Dataset content:
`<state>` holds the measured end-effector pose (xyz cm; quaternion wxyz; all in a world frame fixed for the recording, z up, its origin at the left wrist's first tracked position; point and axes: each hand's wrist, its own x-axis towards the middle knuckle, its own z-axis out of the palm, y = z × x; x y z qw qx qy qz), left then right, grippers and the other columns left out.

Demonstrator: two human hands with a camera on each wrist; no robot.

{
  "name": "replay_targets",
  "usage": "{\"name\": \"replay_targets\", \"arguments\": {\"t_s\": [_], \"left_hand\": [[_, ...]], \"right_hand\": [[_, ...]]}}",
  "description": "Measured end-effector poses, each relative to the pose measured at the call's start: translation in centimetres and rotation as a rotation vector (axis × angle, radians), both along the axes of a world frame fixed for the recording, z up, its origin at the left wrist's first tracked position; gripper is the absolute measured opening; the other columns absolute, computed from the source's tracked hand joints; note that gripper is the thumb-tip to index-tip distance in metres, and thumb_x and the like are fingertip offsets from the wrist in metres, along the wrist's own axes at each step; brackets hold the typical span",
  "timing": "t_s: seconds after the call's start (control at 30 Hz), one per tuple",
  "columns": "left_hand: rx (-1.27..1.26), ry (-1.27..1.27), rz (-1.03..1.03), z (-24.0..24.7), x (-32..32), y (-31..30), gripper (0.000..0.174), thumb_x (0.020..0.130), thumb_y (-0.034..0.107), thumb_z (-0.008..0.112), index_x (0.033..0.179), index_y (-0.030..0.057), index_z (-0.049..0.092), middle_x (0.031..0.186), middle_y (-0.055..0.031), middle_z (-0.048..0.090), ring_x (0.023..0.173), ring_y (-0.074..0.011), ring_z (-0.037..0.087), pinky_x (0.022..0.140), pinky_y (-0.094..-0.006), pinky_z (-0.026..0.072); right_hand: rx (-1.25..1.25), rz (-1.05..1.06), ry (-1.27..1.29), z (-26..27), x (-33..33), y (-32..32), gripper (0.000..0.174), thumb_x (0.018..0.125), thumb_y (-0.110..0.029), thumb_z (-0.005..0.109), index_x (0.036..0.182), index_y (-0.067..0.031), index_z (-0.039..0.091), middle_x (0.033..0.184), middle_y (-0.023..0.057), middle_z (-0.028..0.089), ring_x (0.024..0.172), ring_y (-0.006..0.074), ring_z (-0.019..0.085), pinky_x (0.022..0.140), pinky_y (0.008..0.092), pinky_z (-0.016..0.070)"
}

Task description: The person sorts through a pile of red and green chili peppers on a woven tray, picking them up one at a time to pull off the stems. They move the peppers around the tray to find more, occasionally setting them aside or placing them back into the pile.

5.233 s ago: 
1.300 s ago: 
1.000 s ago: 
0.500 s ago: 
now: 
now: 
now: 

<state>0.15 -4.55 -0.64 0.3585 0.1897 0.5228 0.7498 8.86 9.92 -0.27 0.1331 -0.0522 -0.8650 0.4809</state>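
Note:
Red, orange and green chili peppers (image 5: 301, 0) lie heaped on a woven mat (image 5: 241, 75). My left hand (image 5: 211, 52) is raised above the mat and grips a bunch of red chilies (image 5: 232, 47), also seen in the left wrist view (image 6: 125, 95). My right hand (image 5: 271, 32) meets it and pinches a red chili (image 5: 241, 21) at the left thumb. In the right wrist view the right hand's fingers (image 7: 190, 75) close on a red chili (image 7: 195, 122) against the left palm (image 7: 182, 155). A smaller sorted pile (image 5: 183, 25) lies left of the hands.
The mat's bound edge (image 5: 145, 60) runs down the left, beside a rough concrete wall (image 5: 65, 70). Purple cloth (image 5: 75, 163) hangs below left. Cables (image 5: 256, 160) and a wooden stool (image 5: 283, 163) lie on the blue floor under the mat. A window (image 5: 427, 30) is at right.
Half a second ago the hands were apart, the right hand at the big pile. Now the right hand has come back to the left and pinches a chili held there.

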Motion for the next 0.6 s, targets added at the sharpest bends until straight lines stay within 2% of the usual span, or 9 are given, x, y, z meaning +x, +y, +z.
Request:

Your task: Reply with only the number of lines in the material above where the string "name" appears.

Result below: 2